Up to now its worked. There have been no more massacres with legal
pistols. Pistols weren't banned to reduce gun crime. They were banned
because for the second time in 10 years somebody took a legally held gun
and killed a load of people with it. 

It was political appeasment, a gesture, a safeguard to make sure it would
not happen again. After Dunblane the public's perception of shooters was
rock bottom - it could not have got any worse. People were not bothered
about the guns the  criminals had - they were not the ones killing 16 kids
in a school. As weak as the BSSC are as a shooting body they did have a
point about keeping a respectful silence. The last thing a greiving public
want is a bunch of gun nuts prattling an about the right to shoot their
'toys' after 16 kids went to school and got massacred by a gun nut.

Whether it is liked or not PR is very important. Unfortunately from recent
posts it seems that lessons have still not been learned here.

---
Neil Francis
Trowbridge, UK 
--
I've got to say I think you're totally wrong on the last point, silent
for a couple of weeks afterward, okay, but eight months?  Don't
write to the Inquiry?  It was totally stupid.  Banning handguns
was a political decision, not Cullen's decision, we needed to
make a noise then, and if it ever happens again we need to make
a noise _immediately_.

Maybe people would get upset - who cares?  People get upset about
lots of things, should we sit back and let them come to an
emotionally based kneejerk decision without a comment?  Do
you think you can change the minds of the public without treading
on a lot of toes?  And what precisely had we got to lose, exactly?
Our credibility?  We were being compared to a mass murderer!  Our
sport?  If we lost the argument, the outcome would have been a ban
regardless!

I can think of 57,000 people who were a hell of a lot more upset
than your average member of the public!

And while it may be plausible to argue that the tories intended
the handgun ban to be about stopping offences with legal guns,
certainly that is not the case with Labour, read Hansard if you
don't believe me.  Read that press release from 27/2/98 about taking
handguns "off the streets".

Labour made the point repeatedly that a ban on handguns would reduce
the number of guns criminals could steal and use in crime.

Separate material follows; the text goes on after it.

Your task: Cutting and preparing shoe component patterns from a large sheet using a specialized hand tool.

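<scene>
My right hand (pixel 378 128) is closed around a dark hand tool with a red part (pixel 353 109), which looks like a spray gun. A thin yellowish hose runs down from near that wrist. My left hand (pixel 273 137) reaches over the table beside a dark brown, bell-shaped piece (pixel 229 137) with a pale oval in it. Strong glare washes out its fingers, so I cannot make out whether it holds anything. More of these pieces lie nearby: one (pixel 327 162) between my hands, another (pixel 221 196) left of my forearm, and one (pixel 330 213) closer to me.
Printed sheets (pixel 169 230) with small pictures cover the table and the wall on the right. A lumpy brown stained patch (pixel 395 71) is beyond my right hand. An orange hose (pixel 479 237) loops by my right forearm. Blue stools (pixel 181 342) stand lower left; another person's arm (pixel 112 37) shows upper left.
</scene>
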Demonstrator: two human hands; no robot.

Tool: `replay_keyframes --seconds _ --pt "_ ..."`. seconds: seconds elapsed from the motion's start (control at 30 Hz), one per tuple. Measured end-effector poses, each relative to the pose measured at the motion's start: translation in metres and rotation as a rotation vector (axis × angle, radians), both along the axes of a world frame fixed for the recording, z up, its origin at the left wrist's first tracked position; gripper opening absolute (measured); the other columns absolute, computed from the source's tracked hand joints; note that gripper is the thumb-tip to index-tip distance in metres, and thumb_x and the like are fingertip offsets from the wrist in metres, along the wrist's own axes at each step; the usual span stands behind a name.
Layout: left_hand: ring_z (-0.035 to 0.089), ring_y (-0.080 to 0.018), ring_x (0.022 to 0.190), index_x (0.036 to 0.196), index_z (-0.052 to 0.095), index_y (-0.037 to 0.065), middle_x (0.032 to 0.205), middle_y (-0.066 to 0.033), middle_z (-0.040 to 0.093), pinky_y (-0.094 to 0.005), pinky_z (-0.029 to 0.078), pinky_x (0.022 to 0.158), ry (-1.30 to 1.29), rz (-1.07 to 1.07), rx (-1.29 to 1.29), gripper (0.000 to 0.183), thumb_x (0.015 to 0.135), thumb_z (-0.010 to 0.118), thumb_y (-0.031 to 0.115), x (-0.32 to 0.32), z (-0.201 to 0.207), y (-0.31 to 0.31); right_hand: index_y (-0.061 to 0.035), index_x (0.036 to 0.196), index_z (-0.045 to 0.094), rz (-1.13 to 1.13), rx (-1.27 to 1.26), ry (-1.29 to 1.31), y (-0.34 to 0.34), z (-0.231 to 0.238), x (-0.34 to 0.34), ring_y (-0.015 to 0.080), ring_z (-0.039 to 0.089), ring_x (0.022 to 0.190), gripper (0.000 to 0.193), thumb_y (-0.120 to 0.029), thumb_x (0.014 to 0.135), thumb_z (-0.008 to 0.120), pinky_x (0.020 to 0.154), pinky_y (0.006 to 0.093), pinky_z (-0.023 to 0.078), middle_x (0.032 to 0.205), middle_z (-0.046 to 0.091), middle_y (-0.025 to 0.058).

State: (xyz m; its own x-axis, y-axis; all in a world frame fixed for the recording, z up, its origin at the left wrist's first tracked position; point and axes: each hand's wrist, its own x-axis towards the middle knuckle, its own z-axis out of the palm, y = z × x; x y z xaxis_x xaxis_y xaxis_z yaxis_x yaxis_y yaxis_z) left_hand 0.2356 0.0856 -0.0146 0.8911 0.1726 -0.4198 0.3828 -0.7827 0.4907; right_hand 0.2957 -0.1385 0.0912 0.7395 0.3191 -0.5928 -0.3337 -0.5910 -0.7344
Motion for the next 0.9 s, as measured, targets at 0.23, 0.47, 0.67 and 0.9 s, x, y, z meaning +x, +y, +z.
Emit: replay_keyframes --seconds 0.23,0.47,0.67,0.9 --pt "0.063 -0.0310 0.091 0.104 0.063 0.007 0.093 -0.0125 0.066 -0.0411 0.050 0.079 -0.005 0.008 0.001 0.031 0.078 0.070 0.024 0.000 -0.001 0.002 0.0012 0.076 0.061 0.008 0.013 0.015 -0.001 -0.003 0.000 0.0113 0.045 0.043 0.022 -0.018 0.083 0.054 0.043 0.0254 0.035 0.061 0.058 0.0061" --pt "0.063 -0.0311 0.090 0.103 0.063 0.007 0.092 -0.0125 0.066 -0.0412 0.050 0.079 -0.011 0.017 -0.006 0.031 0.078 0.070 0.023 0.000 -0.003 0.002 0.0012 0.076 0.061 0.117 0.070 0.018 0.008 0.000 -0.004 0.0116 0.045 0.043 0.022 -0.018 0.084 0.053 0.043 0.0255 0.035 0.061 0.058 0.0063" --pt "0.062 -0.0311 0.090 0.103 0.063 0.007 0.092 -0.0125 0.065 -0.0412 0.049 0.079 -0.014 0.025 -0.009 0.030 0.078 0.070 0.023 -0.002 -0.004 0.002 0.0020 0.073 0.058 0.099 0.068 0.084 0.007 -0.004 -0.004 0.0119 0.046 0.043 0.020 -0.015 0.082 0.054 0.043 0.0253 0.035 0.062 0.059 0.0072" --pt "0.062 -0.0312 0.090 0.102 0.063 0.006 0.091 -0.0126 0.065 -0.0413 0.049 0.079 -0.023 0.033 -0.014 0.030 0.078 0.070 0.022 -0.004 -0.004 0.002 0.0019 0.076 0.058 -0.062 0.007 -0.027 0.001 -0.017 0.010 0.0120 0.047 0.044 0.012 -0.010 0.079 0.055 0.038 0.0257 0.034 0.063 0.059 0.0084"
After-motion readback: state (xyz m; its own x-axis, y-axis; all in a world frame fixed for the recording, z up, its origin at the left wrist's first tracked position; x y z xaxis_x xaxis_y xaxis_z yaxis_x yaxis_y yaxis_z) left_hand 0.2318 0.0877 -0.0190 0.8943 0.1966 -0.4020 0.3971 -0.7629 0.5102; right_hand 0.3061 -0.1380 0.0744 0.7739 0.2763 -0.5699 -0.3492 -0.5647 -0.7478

And the only effect appears to have been to strengthen the channels
of the black market, thereby making handguns more available to
criminals, not less.

I used to work in PR and I know a balls up when I see one, BSSC
made one.  Certainly some members of shooting organisations I spoke
to were of the opinion that handguns would be banned anyway, so
it made more sense to stay quiet and simply argue the technicalities
of any ban so it only affected target shooters.  If you look at BSSC's
position from that standpoint, it starts to make a lot more sense.

I have to say I have much greater faith in the Campaign for Shooting,
because they have advertised in all the gun magazines, including
Target Sports, and I get the impression they know that selling out
one segment of the sport hurts all the others.

Steve.


Cybershooters website: http://www.cybershooters.org

List admin: [EMAIL PROTECTED]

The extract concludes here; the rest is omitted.